The payers… well… it’s been a bit more challenging.  There is of course, a difference between payers in large countries such as Germany, France, UK, etc., and the smaller ones. What we now see is more and more collaboration between the smaller countries, not only in pricing negotiations, but also in assessments and horizon scanning. This multi-country collaboration is a growing and fundamental change in Europe. We have to collaborate more, or else we’ll need to say no to our patients. This is being driven by economics.

We need to find small and medium-sized enterprises (SMEs) maybe, perhaps orphan drug manufacturers, who are willing to work with payers and HTAs to find new business models. We need to start bringing pricing negations and the money into these multi-stakeholder discussions in MAPPs.
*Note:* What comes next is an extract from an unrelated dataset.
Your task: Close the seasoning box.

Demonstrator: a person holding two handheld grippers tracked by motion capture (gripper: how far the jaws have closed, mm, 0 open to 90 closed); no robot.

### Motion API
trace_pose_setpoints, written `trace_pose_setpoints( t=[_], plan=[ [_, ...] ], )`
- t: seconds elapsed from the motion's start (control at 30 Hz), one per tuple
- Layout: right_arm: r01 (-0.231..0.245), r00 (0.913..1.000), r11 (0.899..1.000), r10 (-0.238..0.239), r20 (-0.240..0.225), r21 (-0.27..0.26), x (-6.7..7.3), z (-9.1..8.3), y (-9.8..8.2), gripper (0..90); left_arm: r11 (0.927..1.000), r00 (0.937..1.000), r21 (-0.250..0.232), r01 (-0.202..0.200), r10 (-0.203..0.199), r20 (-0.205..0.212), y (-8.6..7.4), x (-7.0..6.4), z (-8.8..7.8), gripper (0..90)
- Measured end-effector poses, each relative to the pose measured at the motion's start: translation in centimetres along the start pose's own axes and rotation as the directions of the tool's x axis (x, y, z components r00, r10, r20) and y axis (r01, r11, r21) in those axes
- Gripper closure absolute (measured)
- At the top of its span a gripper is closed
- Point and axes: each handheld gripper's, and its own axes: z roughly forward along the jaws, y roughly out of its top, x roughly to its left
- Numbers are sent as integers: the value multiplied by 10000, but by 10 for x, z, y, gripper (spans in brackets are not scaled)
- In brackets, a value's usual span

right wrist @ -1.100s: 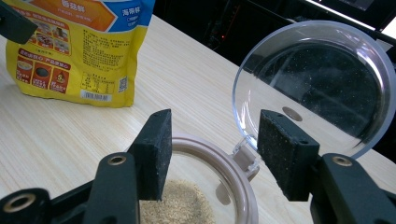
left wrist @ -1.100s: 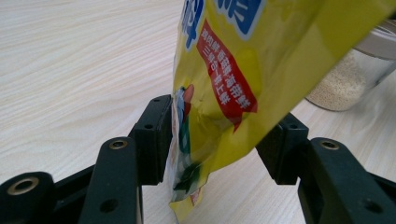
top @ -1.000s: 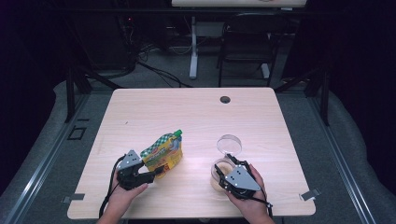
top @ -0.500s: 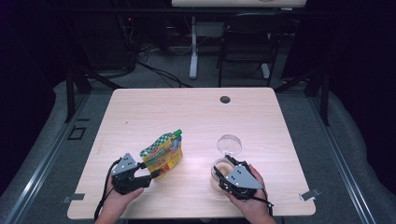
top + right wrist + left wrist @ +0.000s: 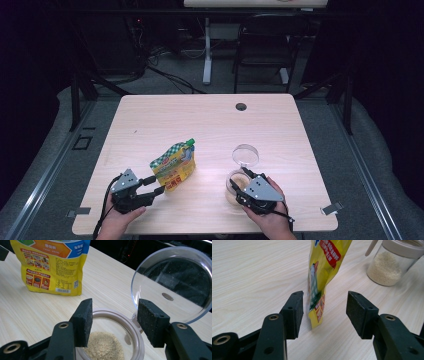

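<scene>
Pouch: the yellow pouch (image 5: 173,166) is standing upright on the table (image 5: 210,125), left of the middle and toward the near edge, its green cap at the top. In the left gripper view its narrow lower edge (image 5: 317,312) is facing the camera.
Jar: the clear jar (image 5: 235,184) is sitting to the pouch's right, well apart from it, holding pale grains (image 5: 103,345) in its bottom. In the left gripper view it is standing past the pouch at upper right (image 5: 390,265).
Lid: the round clear lid (image 5: 172,282) is standing open, hinged at the jar's far rim.
Left gripper: the left gripper (image 5: 150,186) is lying low near the table, pointing at the pouch's foot. Its jaws are standing spread, one on each side of the pouch's bottom corner, with daylight between each pad and the foil, so nothing is being pinched.
Right gripper: the right gripper (image 5: 113,320) is hovering at the jar's mouth, above the rim. Its jaws are gaping wide over the opening, pressing on nothing.
Hands: a hand (image 5: 117,220) is gripping the left tool at the near edge; the other hand (image 5: 270,220) is gripping the right one.
</scene>
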Motion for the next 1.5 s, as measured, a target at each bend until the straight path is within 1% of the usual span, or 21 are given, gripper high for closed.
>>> trace_pose_setpoints(
  t=[0.07,0.13,0.17,0.23,0.27,0.33,0.4,0.53,0.6,0.67,0.73,0.77,0.9,1.0,1.13,1.17,1.27,1.33,1.37,1.5],
  plan=[
    [-7,10000,10000,7,-66,26,0,0,-1,461,10000,10000,-35,76,-76,63,-1,0,0,478],
    [-12,9997,10000,14,-237,96,0,0,-1,460,9998,9997,7,178,-178,136,-2,2,0,473],
    [-30,9995,9999,34,-301,123,0,0,-1,459,9998,9997,42,208,-209,111,-2,2,-1,470],
    [-19,9992,9999,25,-402,155,0,-1,0,455,9993,9993,-86,374,-373,76,-2,2,-1,461],
    [-28,9990,9998,37,-454,191,0,-1,0,451,9994,9994,-53,340,-340,30,-2,3,-1,458],
    [-86,9988,9997,96,-489,221,-1,-1,0,446,9991,9992,-89,407,-407,-8,-2,4,-3,459],
    [-114,9988,9997,124,-483,203,-1,-1,0,443,9990,9990,-23,456,-456,-20,-2,5,-3,464],
    [-218,9989,9995,227,-417,212,-3,-1,0,442,9995,9995,86,298,-297,-88,-2,6,-3,496],
    [-343,9980,9992,354,-523,207,-4,-2,1,458,9995,9994,64,302,-301,-157,-2,6,-3,498],
    [-359,9972,9990,375,-644,267,-5,-2,1,469,9995,9991,89,289,-286,-313,-2,6,-3,500],
    [-439,9968,9985,459,-660,320,-6,-2,1,470,9992,9984,89,384,-379,-425,-3,6,-2,500],
    [-547,9953,9979,573,-776,357,-7,-2,1,472,9993,9985,99,357,-352,-420,-3,7,-2,500],
    [-713,9934,9965,750,-871,441,-9,-3,2,483,9991,9977,84,411,-406,-536,-3,7,-3,500],
    [-789,9921,9959,828,-944,439,-11,-4,3,488,9995,9979,-6,330,-330,-558,-3,7,-2,503],
    [-813,9917,9956,856,-958,471,-13,-6,5,490,9994,9979,-63,348,-351,-550,-3,4,-2,504],
    [-828,9914,9954,873,-976,488,-14,-6,6,490,9997,9983,-19,260,-261,-519,-3,4,-2,504],
    [-953,9890,9940,1007,-1081,544,-17,-9,9,502,9997,9983,48,253,-250,-519,-2,3,-1,504],
    [-1040,9869,9926,1108,-1173,626,-19,-10,11,515,9996,9984,96,257,-252,-510,-3,2,-1,504],
    [-1114,9854,9915,1190,-1219,677,-20,-11,12,525,9997,9984,121,194,-187,-527,-3,1,0,504],
    [-1138,9829,9890,1260,-1346,944,-23,-12,14,540,9999,9987,98,116,-110,-504,-2,0,0,504]
  ],
)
That’s still lacking at the moment.

DS: So, if you had the opportunity to make one change to facilitate adaptive pathways in Europe, what one change would you make to put MAPPs into practice?

AS: I think we need to find realistic and effective ways to incentivise companies to move into these new models. If we could arrange a few pilots, together with EMA, perhaps a small company with a compelling orphan drug, plus HTAs and payers, we could construct a common registry that could be helpful for everyone, and actually try these processes out for real.

If I had the ability to do so, and that’s one of my aims being on secondment at EMA and collaborating with the Mechanism of Coordinated Access to orphan medicinal products (MOCA), I would organise some concrete multi-stakeholder actions and collaborations to show conclusively that MAPPs can be done in practice, and demonstrate the benefits for patients, companies, and healthcare systems.

I think, at this very moment, that’s much better than another series of draft documents and written action plans. They’re good to do, don’t get me wrong, but ultimately, those won’t change anything for real.